Front. Oncol., 12 July 2024
Sec. Genitourinary Oncology
This article is part of the Research Topic Cross-Modal Learning in Medicine: Bridging Large Language Models with Medical Image Analysis View all articles

Performance of ChatGPT-4 and Bard chatbots in responding to common patient questions on prostate cancer 177Lu-PSMA-617 therapy

Gokce Belge Bilgin*Gokce Belge Bilgin1*Cem BilginCem Bilgin1Daniel S. ChildsDaniel S. Childs2Jacob J. OrmeJacob J. Orme2Brian J. BurkettBrian J. Burkett1Ann T. PackardAnn T. Packard1Derek R. JohnsonDerek R. Johnson1Matthew P. ThorpeMatthew P. Thorpe1Irbaz Bin RiazIrbaz Bin Riaz3Thorvardur R. HalfdanarsonThorvardur R. Halfdanarson2Geoffrey B. Johnson,Geoffrey B. Johnson1,4Oliver Sartor,,Oliver Sartor1,2,5Ayse Tuba KendiAyse Tuba Kendi1
  • 1Department of Radiology, Mayo Clinic, Rochester, MN, United States
  • 2Division of Medical Oncology, Department of Oncology, Mayo Clinic, Rochester, MN, United States
  • 3Department of Hematology and Oncology, Mayo Clinic, Phoenix, AZ, United States
  • 4Department of Immunology, Mayo Clinic, Rochester, MN, United States
  • 5Department of Urology, Mayo Clinic, Rochester, MN, United States

Background: Many patients use artificial intelligence (AI) chatbots as a rapid source of health information. This raises important questions about the reliability and effectiveness of AI chatbots in delivering accurate and understandable information.

Purpose: To evaluate and compare the accuracy, conciseness, and readability of responses from OpenAI ChatGPT-4 and Google Bard to patient inquiries concerning the novel 177Lu-PSMA-617 therapy for prostate cancer.

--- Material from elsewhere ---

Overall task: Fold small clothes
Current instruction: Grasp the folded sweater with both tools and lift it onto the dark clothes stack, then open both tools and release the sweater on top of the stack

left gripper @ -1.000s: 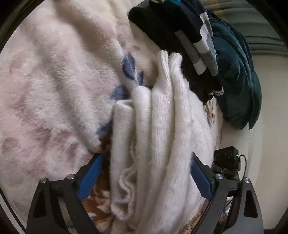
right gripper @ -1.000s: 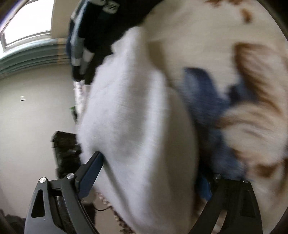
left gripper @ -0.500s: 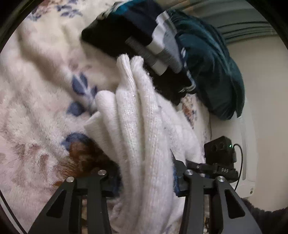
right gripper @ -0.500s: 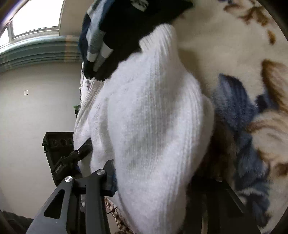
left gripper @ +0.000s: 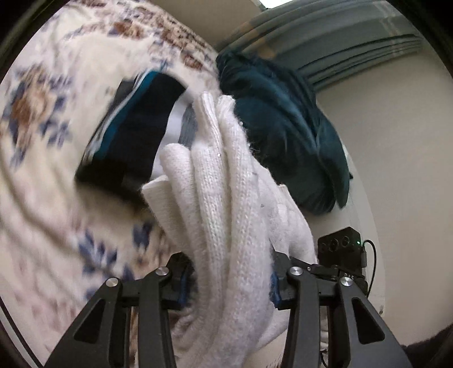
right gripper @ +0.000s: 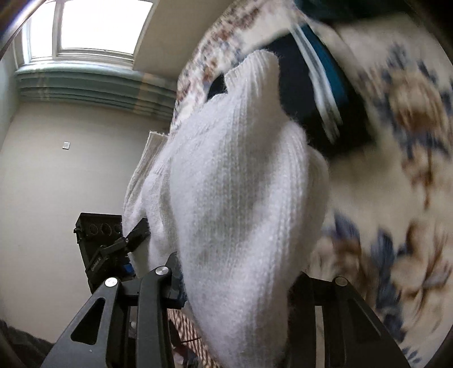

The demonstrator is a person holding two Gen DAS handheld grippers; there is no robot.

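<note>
While both grippers clamp it, the white knit garment (left gripper: 226, 215) hangs bunched in thick ribbed folds in front of a cream fleece blanket (left gripper: 51, 198) printed with blue and brown flowers. The left gripper (left gripper: 228, 283) has its jaws drawn in tight on the garment's lower folds, the blue pads pressed into the knit on either side. The right gripper (right gripper: 235, 286) is likewise closed on the same garment (right gripper: 235, 184), its black fingers (right gripper: 154, 286) squeezing a broad rounded bulge of the knit that fills the middle of the right wrist view. Just behind the garment's upper edge, lying on the blanket, is a dark folded garment with teal and white stripes (left gripper: 133, 136). Beside the white garment's right flank in the left wrist view sits a dark teal plush garment (left gripper: 288, 136), heaped at the blanket's edge against a pale wall (left gripper: 396, 141). The blanket pattern is blurred in both views. In each wrist view the other gripper's black camera box (left gripper: 341, 254) shows just beside the garment's lower edge. A window (right gripper: 96, 25) with a green pleated valance (right gripper: 85, 87) beneath it is up the wall, well apart from the garment.
</note>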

Materials and methods: Two experts listed the 12 most commonly asked questions by patients on 177Lu-PSMA-617 therapy. These twelve questions were prompted to OpenAI ChatGPT-4 and Google Bard. AI-generated responses were distributed using an online survey platform (Qualtrics) and blindly rated by eight experts. The performances of the AI chatbots were evaluated and compared across three domains: accuracy, conciseness, and readability. Additionally, potential safety concerns associated with AI-generated answers were also examined. The Mann-Whitney U and chi-square tests were utilized to compare the performances of AI chatbots.

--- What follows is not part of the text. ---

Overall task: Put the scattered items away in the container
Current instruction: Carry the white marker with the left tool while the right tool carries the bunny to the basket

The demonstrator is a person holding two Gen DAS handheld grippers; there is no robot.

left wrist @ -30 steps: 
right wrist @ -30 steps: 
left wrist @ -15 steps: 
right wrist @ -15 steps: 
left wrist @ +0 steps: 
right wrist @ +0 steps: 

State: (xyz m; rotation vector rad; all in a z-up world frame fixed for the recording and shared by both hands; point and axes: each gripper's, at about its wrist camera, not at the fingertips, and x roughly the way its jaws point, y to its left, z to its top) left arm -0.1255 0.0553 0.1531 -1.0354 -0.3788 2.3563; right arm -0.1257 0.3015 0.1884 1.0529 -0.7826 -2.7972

Results: Eight experts participated in the survey, evaluating 12 AI-generated responses across the three domains of accuracy, conciseness, and readability, resulting in 96 assessments (12 responses x 8 experts) for each domain per chatbot. ChatGPT-4 provided more accurate answers than Bard (2.95 ± 0.671 vs 2.73 ± 0.732, p=0.027). Bard’s responses had better readability than ChatGPT-4 (2.79 ± 0.408 vs 2.94 ± 0.243, p=0.003). Both ChatGPT-4 and Bard achieved comparable conciseness scores (3.14 ± 0.659 vs 3.11 ± 0.679, p=0.798). Experts categorized the AI-generated responses as incorrect or partially correct at a rate of 16.6% for ChatGPT-4 and 29.1% for Bard. Bard’s answers contained significantly more misleading information than those of ChatGPT-4 (p = 0.039).

Conclusion: AI chatbots have gained significant attention, and their performance is continuously improving. Nonetheless, these technologies still need further improvements to be considered reliable and credible sources for patients seeking medical information on 177Lu-PSMA-617 therapy.

Introduction

Following pivotal clinical trial, 177-LuPSMA-617 (Pluvicto) molecular targeted radioligand therapy has gained significant momentum and is rapidly becoming cornerstones in patient management (1). As 177-LuPSMA-617 therapy has been shown to prolong overall survival in addition to progression free survival, have mostly mild side effects, and improve quality of life, an increasing number of patients are opting for this treatment. Before finalizing their decision, patients seek to learn more about the theragnostic approach and its potential benefits in their individual cases. Therefore, it is expected that a growing number of patients may turn to artificial intelligence (AI) chatbots for information and guidance regarding these novel treatment options (2, 3).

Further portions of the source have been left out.